In the foregoing embodiments, the descriptions of the embodiments are emphasized, and for parts of one embodiment that are not described in detail, reference may be made to the related descriptions of other embodiments.

The preferred embodiments of the present specification disclosed above are merely used to help clarify the present specification. Alternative embodiments are not intended to be exhaustive or to limit the invention to the precise form disclosed. Obviously, many modifications and variations are possible in light of the teaching of the embodiments. The embodiments were chosen and described in order to best explain the principles of the embodiments and the practical application, to thereby enable others skilled in the art to best understand and utilize the invention.
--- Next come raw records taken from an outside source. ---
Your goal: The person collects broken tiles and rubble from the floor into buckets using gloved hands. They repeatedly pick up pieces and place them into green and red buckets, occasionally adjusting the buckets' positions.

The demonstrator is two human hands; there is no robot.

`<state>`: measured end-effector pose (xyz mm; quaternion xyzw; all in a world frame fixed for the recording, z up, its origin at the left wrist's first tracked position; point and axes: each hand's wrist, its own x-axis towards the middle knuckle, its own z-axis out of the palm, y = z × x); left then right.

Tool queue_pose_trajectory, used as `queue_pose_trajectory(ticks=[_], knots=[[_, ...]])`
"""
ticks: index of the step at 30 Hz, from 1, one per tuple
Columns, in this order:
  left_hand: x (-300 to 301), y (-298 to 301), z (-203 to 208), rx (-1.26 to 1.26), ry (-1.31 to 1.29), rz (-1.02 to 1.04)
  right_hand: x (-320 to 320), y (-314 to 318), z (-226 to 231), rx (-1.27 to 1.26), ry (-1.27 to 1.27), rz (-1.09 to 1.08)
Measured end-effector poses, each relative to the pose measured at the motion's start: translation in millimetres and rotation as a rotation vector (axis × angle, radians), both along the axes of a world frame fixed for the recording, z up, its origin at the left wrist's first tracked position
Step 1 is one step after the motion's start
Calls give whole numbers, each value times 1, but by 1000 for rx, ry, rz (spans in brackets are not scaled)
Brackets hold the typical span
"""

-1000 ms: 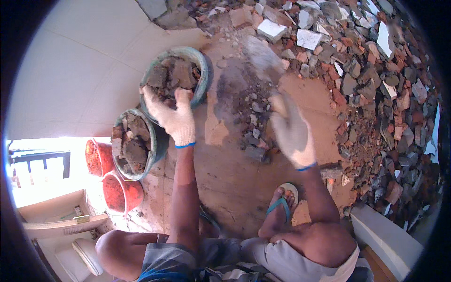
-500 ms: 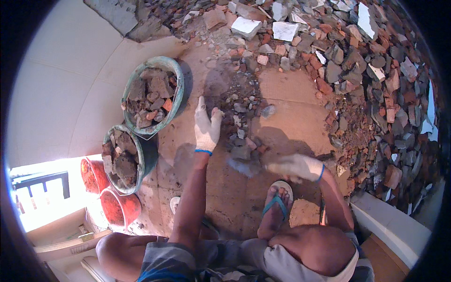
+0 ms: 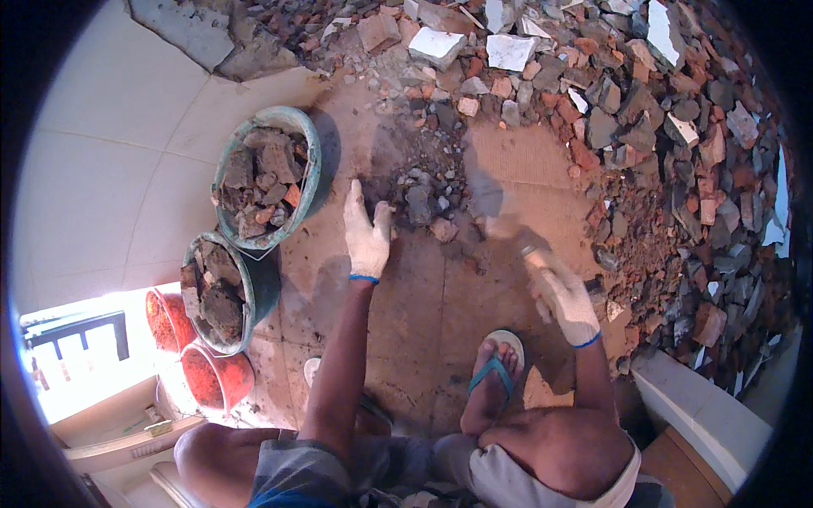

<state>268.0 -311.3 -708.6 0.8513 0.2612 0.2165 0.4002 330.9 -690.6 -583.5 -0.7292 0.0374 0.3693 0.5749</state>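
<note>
In a pale knit glove with a blue cuff, my left hand (image 3: 368, 233) is held over the floor, fingers stretched out and the thumb apart, with nothing in it. My right hand (image 3: 562, 296), gloved the same way, is closed around the wooden handle of a short hand tool (image 3: 532, 256). Its head is smeared by motion, so the exact kind cannot be made out. Between the hands lies a small heap of grey rubble bits (image 3: 419, 199), with a pinkish brick piece (image 3: 443, 229) at its near edge.
Two green buckets of rubble, one farther (image 3: 313, 173) and one nearer (image 3: 248, 296), stand at the left. Beside them are red buckets (image 3: 222, 378). A large pile of broken brick (image 3: 644, 127) spreads along the far and right sides. My sandalled foot (image 3: 495, 372) rests on the floor.
My right hand has swung away from my feet, and the tool's head has moved to the right of the heap. The near rubble bits now lie farther away, gathered together. My left hand has hardly moved.
</note>
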Motion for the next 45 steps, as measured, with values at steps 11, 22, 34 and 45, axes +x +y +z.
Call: queue_pose_trajectory(ticks=[11, 22, 34, 45], knots=[[54, -36, -6, 408, 114, -94, -5, 62, -79, -334, -635, 113], [41, -42, -10, 97, -63, -37, -10, 121, -44, -146, -229, 289], [46, -28, 83, -320, -400, 86, -14, 141, 67, -98, -325, 271], [-4, 109, 160, 124, -152, 341, 32, 221, 58, 24, -1036, 245]])
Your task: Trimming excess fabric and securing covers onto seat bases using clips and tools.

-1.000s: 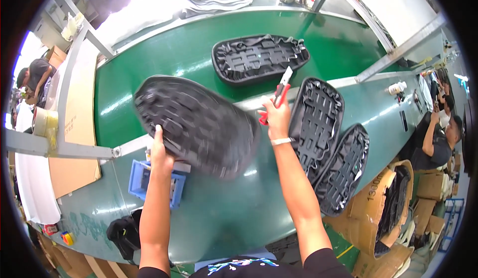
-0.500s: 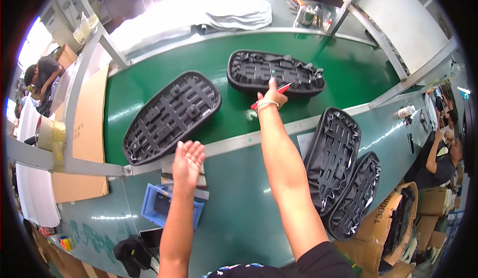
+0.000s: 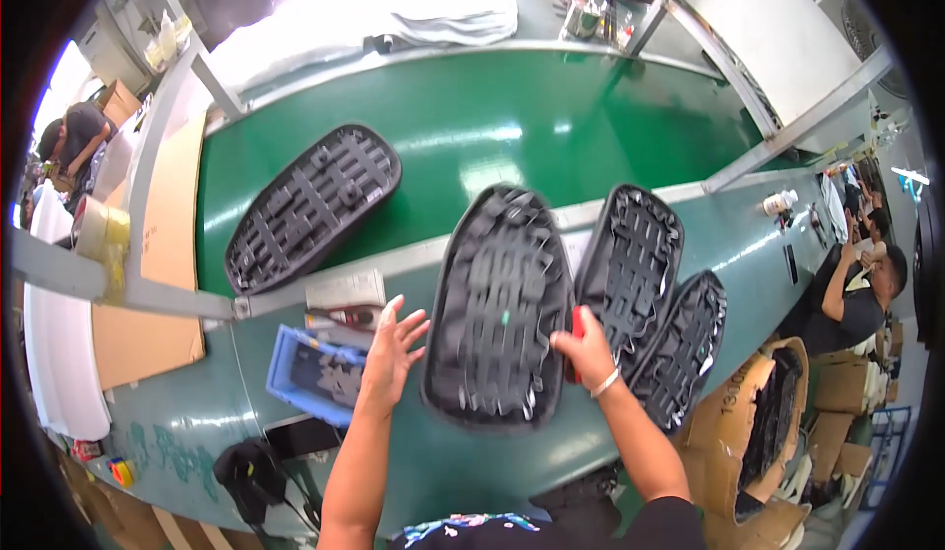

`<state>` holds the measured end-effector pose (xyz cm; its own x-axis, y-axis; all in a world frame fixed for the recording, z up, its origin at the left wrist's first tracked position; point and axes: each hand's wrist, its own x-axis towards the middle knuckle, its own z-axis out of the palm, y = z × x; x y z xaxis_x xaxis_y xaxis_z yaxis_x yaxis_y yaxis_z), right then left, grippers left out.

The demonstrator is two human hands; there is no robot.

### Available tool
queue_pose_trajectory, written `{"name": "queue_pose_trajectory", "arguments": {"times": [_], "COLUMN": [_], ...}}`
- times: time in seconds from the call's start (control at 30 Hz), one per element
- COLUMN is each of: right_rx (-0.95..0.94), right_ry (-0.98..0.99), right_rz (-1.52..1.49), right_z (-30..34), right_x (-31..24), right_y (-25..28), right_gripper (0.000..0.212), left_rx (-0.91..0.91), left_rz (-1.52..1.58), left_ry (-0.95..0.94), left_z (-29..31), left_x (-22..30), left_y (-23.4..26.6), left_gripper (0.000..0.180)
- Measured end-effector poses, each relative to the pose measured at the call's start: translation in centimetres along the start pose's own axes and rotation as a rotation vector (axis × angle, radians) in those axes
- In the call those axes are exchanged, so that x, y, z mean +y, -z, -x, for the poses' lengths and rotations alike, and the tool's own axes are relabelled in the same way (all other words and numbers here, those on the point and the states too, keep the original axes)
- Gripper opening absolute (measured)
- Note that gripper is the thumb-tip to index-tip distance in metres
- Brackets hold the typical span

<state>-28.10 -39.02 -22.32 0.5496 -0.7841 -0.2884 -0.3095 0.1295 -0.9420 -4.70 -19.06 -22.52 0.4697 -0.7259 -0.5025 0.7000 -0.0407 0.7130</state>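
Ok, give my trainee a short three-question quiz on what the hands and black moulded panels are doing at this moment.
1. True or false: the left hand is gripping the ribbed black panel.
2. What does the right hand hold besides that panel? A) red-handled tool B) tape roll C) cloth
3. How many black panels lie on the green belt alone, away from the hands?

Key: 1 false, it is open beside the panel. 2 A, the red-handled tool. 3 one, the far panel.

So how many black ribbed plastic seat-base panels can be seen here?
5: one on the green belt, one at the right hand, two leaning right of it, one in a cardboard box; others may be hidden.
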Motion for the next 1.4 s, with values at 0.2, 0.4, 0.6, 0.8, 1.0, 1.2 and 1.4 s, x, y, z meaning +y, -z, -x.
{"name": "queue_pose_trajectory", "arguments": {"times": [0.2, 0.4, 0.6, 0.8, 1.0, 1.2, 1.4], "right_rx": [-0.161, -0.087, -0.058, -0.081, -0.258, -0.281, -0.275], "right_ry": [-0.240, -0.519, -0.192, 0.395, 0.417, 0.260, 0.222], "right_rz": [0.355, 0.078, 0.382, 0.918, 1.141, 1.139, 1.203], "right_z": [16.2, 22.2, 20.4, 16.9, 15.2, 21.3, 21.8], "right_x": [3.0, 3.4, 2.5, 0.3, -0.6, -0.2, -0.2], "right_y": [3.3, 4.5, 3.1, 1.2, 0.1, 2.7, 2.9], "right_gripper": [0.033, 0.040, 0.050, 0.053, 0.055, 0.055, 0.058], "left_rx": [0.278, 0.574, 0.454, 0.421, 0.336, 0.185, 0.042], "left_rz": [-0.310, -1.250, -1.440, -1.314, -1.145, -0.871, -0.133], "left_ry": [0.147, -0.612, -0.676, -0.688, -0.587, -0.306, 0.258], "left_z": [7.8, 13.1, 9.9, 9.1, 9.3, 9.4, 8.4], "left_x": [-10.0, -11.5, -14.1, -14.5, -13.6, -10.8, -11.5], "left_y": [-1.7, -3.5, -9.8, -9.2, -9.0, -8.2, -9.4], "left_gripper": [0.070, 0.051, 0.026, 0.021, 0.025, 0.025, 0.023]}}
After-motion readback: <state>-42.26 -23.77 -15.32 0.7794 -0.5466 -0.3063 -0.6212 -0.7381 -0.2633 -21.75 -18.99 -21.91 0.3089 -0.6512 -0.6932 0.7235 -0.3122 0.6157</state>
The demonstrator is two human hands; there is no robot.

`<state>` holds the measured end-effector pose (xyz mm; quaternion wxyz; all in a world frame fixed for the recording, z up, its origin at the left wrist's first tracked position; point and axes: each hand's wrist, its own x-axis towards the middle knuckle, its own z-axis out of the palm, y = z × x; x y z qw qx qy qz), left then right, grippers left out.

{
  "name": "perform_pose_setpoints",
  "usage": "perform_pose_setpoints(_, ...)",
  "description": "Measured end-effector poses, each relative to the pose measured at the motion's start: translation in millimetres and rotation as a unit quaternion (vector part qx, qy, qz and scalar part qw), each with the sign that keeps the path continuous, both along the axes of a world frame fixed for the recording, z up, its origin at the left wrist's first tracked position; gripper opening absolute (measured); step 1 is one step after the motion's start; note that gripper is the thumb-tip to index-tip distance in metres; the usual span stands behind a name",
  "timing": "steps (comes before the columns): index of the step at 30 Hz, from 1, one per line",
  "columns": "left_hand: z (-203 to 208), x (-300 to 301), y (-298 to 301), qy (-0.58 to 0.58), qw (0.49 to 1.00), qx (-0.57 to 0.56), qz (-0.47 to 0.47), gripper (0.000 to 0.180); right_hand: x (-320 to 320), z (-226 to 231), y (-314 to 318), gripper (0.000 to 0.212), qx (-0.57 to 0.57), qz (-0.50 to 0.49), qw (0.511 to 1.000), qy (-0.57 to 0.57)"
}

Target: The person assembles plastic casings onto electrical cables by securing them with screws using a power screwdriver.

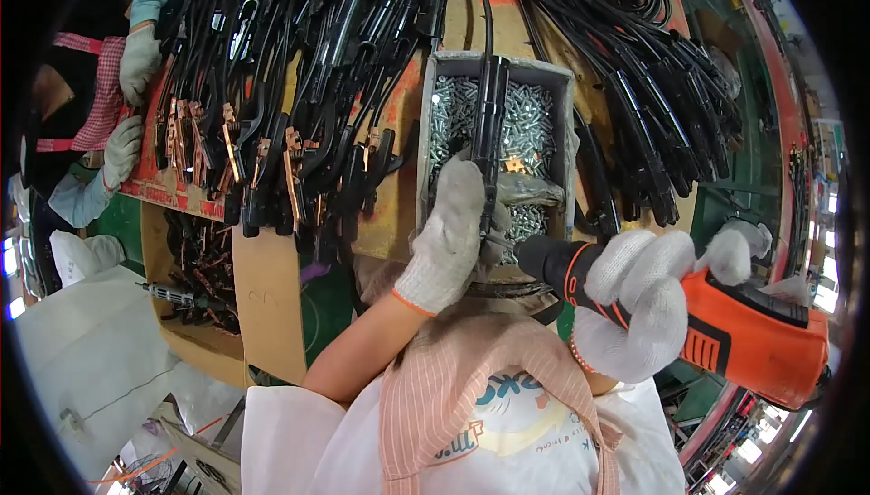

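My left hand [449, 237], in a white knitted glove, is closed around a black tubular handle [490, 115] whose black cable runs away from me. My right hand [639, 300], gloved too, grips an orange and black power screwdriver [739, 336]. The tool points left, its bit [500, 241] reaching the near end of the handle beside my left fingers. Whether the bit touches a screw there is hidden. Beneath the handle stands a grey box [569, 124] full of small silvery screws [530, 124], with a clear plastic bag [528, 191] and a small copper-coloured piece [515, 164] among them.
Black cabled handles, several with copper jaws [294, 164], cover the table's left side; more black handles [652, 133] lie right. A cardboard box [267, 305] of copper and black parts sits lower left. Another person's gloved hands [139, 65] are at the table's left edge.
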<state>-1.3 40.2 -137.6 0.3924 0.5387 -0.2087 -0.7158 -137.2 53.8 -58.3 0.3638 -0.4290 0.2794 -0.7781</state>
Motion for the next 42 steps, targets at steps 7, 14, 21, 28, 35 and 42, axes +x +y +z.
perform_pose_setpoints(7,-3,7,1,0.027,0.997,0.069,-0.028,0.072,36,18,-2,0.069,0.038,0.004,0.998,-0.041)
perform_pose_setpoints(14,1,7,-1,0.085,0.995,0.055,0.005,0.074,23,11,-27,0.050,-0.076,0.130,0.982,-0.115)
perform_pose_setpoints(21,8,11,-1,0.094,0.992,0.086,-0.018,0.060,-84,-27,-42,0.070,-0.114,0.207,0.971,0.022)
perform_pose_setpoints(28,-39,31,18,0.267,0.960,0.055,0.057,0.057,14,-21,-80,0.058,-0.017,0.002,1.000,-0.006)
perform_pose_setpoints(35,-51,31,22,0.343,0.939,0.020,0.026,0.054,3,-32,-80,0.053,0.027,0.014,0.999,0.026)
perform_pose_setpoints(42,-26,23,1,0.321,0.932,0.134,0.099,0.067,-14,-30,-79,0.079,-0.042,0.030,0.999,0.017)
This specification is to be limited only by the claims and the full scope and equivalents thereof.

Claims

1. A target node determination method, comprising:

determining a target node in the service call knowledge graph according to a node access strategy and the service call knowledge graph, wherein the node access strategy is determined according to the service call abnormal information;

before determining the target node in the service calling knowledge graph according to the node access strategy and the service calling knowledge graph, the method further comprises the following steps:

2. The method of claim 1, the generating a service invocation knowledge graph from service invocation information in the travel log, comprising:

3. The method of claim 2, wherein the processing the service call relationships in the service call tree graph to generate a service call knowledge graph comprises:

4. The method of claim 1, the determining a target node in the service invocation knowledge graph based on a node access policy and the service invocation knowledge graph, comprising:

5. The method according to claim 4, wherein the determining the target node in the service invocation knowledge graph by using the node access policy to access the node in the service invocation knowledge graph according to the preset number of accesses and the preset number of access steps includes:

s2, determining a current node in the service call knowledge graph;

if yes, the process is ended, and the step S2 is continuously executed,

If yes, ending;

6. The method of claim 5, the preset access condition comprising:

7. The method of claim 4, after the determining the target node in the service invocation knowledge graph, further comprising:

8. The method of claim 1, the obtaining a running log of an application service system, comprising:

acquiring an initial log of the application service system;

9. A target node determining apparatus comprising:

the access module is configured to determine a target node in the service call knowledge graph according to a node access strategy and the service call knowledge graph, wherein the node access strategy is determined according to the service call abnormal information;

the determining module is configured to determine service calling relations among the services according to the service calling information in the running log;

the weight generation module is configured to generate an abnormal information weight according to the service call abnormal information corresponding to the service call relation;

and the strategy generation module is configured to determine the access probability according to the ratio of the abnormal information weights and generate a node access strategy according to the access probability.

10. A computing device, comprising:

a memory and a processor;

the memory is configured to store computer executable instructions, the processor being configured to execute the computer executable instructions, which when executed by the processor, implement the steps of the target node determination method according to any one of claims 1 to 8.

11. A computer readable storage medium storing computer executable instructions which when executed by a processor perform the steps of the target node determining method of any one of claims 1 to 8.